The crowd listened, ready to laugh if the young man did, which was what the young man did not. On the contrary, what Johnnie had said seemed to have wrought the considerable effect Johnnie had desired. For the young man opened his eyes so big at Johnnie that the glasses fell off, and hit a button of his tunic with a clear ring. "You—you read?" he inquired.

"I should say so!" returned Johnnie, cheeks going red with pride. "Most all the time! But I'm goin' t' write a lot next—goin' t' copy all my books out, 'cause Cis says that's the way I can learn t' spell the big words. And lookee!—the handkerchief One-Eye give me!"

"Did you say One-Eye or Hawkeye?" asked the young man, feeling of the handkerchief with evident respect for its appearance and quality.

"Oh, One-Eye!" declared Johnnie. "'Cause that's all the eyes he's got. But he owns miles and miles of land, and hunderds of cattle, and he's so rich that he rides ev'rywheres he goes in the city in a taxi, all the time!"

"Well! well!" exclaimed the leader.
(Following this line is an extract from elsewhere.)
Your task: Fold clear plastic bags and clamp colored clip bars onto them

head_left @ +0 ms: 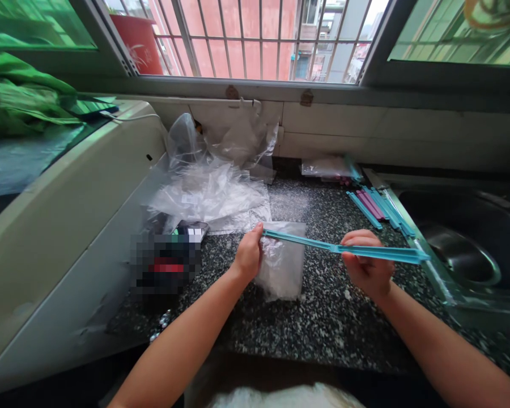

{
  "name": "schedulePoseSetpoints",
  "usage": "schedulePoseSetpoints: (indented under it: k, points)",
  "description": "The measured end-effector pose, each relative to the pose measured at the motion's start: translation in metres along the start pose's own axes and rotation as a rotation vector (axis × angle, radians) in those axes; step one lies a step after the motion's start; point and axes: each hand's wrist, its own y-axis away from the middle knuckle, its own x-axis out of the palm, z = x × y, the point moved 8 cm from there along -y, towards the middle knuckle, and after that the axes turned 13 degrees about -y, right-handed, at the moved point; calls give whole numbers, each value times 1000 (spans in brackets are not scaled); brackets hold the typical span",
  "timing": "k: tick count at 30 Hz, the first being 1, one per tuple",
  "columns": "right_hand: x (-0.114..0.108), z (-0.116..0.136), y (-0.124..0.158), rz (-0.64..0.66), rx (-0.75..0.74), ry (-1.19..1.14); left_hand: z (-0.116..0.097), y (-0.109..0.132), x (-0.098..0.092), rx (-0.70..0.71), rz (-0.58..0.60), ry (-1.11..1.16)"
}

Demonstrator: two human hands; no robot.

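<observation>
A long light-blue bag sealing clip (pixel 306 241) stretches between my hands, unfolded at its hinge into two arms. My left hand (pixel 249 254) is closed on its left end, thumb on top, at the upper left edge of a clear plastic bag (pixel 280 277). Whether the fingers also grip the bag is hidden. The bag hangs or lies below the clip's left arm, above the dark speckled counter. My right hand (pixel 368 266) is closed around the clip just right of the hinge; the right arm of the clip sticks out toward the sink.
Several blue and purple bag clips (pixel 372 207) lie at the right by the sink (pixel 442 226). A packet (pixel 327 166) rests near the wall. Clear plastic bags (pixel 208 187) are heaped at the back left, with a phone (pixel 191 231) in front. A white appliance (pixel 80 226) borders the left.
</observation>
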Motion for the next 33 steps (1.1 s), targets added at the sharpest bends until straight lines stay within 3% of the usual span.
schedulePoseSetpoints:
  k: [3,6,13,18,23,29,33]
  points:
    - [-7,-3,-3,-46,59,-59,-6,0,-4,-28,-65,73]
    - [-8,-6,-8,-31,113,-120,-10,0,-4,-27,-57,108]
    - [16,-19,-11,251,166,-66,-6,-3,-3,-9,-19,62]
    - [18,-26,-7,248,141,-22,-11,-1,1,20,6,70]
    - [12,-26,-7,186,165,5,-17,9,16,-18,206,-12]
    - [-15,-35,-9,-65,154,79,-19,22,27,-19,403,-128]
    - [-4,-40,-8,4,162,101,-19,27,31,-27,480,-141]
There was just the flicker of a smile in his eyes now (Johnnie noted that those eyes were exactly the color of ground coffee).

"I've got a dog, too,"—talking as fast as possible in order to get a great deal said. "But I jus' think him, like I do Mister Buckle, and Mister Astor, and Mister Rockefeller, and Mister Carnegie, and the Prince of Wales, and Mister Van——"

At that the leader laughed, but he patted Johnnie on the shoulder. "Tell me all about 'em when I come," he said. "I must go now. But I'll see you soon. Good-by!" As he backed, his hand went to the brim of his hat—in a salute!

"Goo-good-by!" Johnnie faltered. His own right hand moved uncertainly, for he would have liked to make the salute in return, only he did not know how.

The other started off at a run, following the rails up the Avenue, while some of that crowd turned away, scattering. What remained of the group began to aim questions at Johnnie, rooted to the pavement beside his box. "Who's 'at, kid? What's he want? What y' goin' t' do?"

To answer, Johnnie had to lower himself down from the skies, to which he had been lifted by that salute. "You kids don't know One-Eye," he said, a trifle loftily. "Well, do y' know Aladdin? or Long John Silver? or—or Jim Hawkins? or Uncas? or King Arthur?"

The last name proved to be an error in selection. Instantly the half-dozen boys about Johnnie set up a derisive shout: "He knows a King! Aw, kids! He knows a King! Whee!"

A faint smile, betokening pity, curved Johnnie's lips. Oh, but they were ignorant! and had no stylish friends! "That gent, he come back t' ask me t' be a scout," he explained calmly. "Didn't y' hear what he said? And maybe I'll be one—that is till I go out West t' be a cowboy."

The shouting and the laughter broke forth again, redoubling. "And he's goin' t' be a cowboy!" they yelled. "Look at 'im! Old rags! Yaw!"

Johnnie put the rope over a shoulder and again started for home. He scarcely heard the screeching urchins. And he did not heed them. He was in khaki and leggings now, and had on a wide hat held in place by a thong which came just short of his chin. A haversack was on his back, hanging from lanyards that creased a smart coat. He was also equipped with a number of other things the names of which, as yet, he did not know.

Tramp! tramp! tramp! tramp!—he was as military as a major-general.